如何使用shebang(即#!)为awk使用多个参数?

时间:2021-10-07 22:27:55

I'd like to execute an gawk script with --re-interval using a shebang. The "naive" approach of

我想使用shebang执行一个带有--re-interval的gawk脚本。 “天真”的方法

#!/usr/bin/gawk --re-interval -f
... awk script goes here

does not work, since gawk is called with the first argument "--re-interval -f" (not splitted around the whitespace), which it does not understand. Is there a workaround for that?

因为gawk使用第一个参数“--re-interval -f”(不是在空白周围分割)调用,它不能理解。有没有解决方法呢?

Of course you can either not call gawk directly but wrap it into a shell script that splits the first argument, or make a shell script that then calls gawk and put the script into another file, but I was wondering if there was some way to do this within one file.

当然你可以不直接调用gawk,而是将它包装成一个分割第一个参数的shell脚本,或者创建一个shell脚本,然后调用gawk并将脚本放到另一个文件中,但我想知道是否有某种方法可以做这在一个文件中。

The behaviour of shebang lines differs from system to system - at least in Cygwin it does not split the arguments by whitespaces. I just care about how to do it on a system that behaves like that; the script is not meant to be portable.

shebang行的行为因系统而异 - 至少在Cygwin中它不会通过空格分割参数。我只关心如何在一个行为类似的系统上做到这一点;该脚本不是便携式的。

9 个解决方案

#1


19  

This seems to work for me with (g)awk.

这似乎对我有用(g)awk。

#!/bin/sh
arbitrary_long_name==0 "exec" "/usr/bin/gawk" "--re-interval" "-f" "$0" "$@"


# The real awk program starts here
{ print $0 }

Note the #! runs /bin/sh, so this script is first interpreted as a shell script.

注意#! runs / bin / sh,因此该脚本首先被解释为shell脚本。

At first, I simply tried "exec" "/usr/bin/gawk" "--re-interval" "-f" "$0" "$@", but awk treated that as a command and printed out every line of input unconditionally. That is why I put in the arbitrary_long_name==0 - it's supposed to fail all the time. You could replace it with some gibberish string. Basically, I was looking for a false-condition in awk that would not adversely affect the shell script.

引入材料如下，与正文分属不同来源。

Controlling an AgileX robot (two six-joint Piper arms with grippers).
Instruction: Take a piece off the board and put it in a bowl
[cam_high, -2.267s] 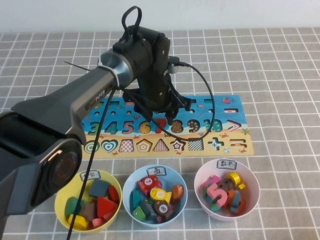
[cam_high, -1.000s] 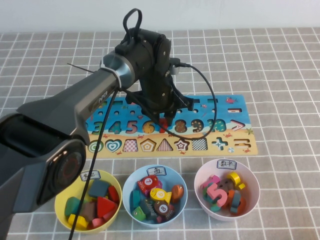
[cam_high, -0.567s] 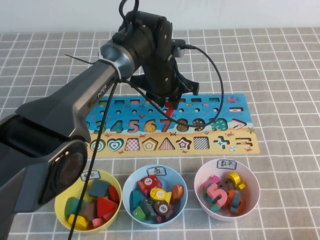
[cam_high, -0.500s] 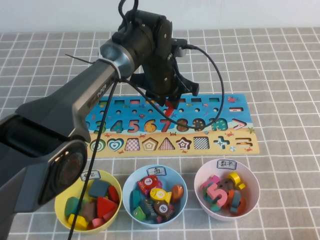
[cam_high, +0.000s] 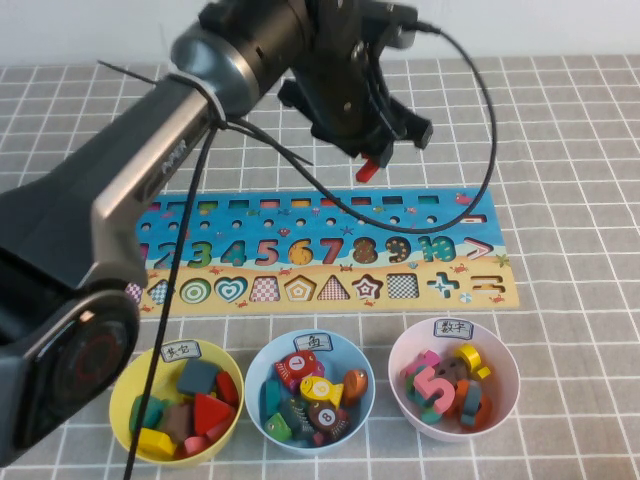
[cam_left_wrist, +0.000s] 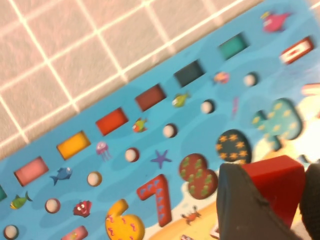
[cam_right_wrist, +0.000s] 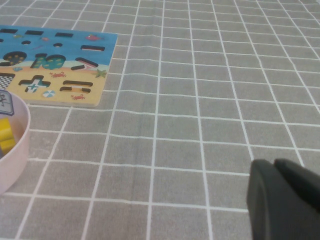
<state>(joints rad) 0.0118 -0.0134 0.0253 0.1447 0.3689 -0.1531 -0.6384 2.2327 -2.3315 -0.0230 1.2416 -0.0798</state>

起初,我只是尝试了“exec”“/ usr / bin / gawk”“ - re-interval”“ - f”“$ 0”“$ @”,但awk将其视为一个命令并打印出每一行输入无条件的。这就是我输入arbitrary_long_name == 0的原因 - 它应该一直都会失败。你可以用一些乱码来代替它。基本上,我在awk中寻找一个不会对shell脚本产生负面影响的错误条件。

In the shell script, the arbitrary_long_name==0 defines a variable called arbitrary_long_name and sets it equal to =0.

在shell脚本中,arbitrary_long_name == 0定义了一个名为arbitrary_long_name的变量,并将其设置为= 0。

#2


140  

The shebang line has never been specified as part of POSIX, SUS, LSB or any other specification. AFAIK, it hasn't even been properly documented.

shebang系列从未被指定为POSIX,SUS,LSB或任何其他规范的一部分。 AFAIK,它甚至没有被正确记录。

There is a rough consensus about what it does: take everything between the ! and the \n and exec it. The assumption is that everything between the ! and the \n is a full absolute path to the interpreter. There is no consensus about what happens if it contains whitespace.

对它的作用有一个大致的共识:把所有东西都拿走!和\ n并执行它。假设是之间的一切!并且\ n是解释器的完整绝对路径。如果它包含空格,则没有达成共识。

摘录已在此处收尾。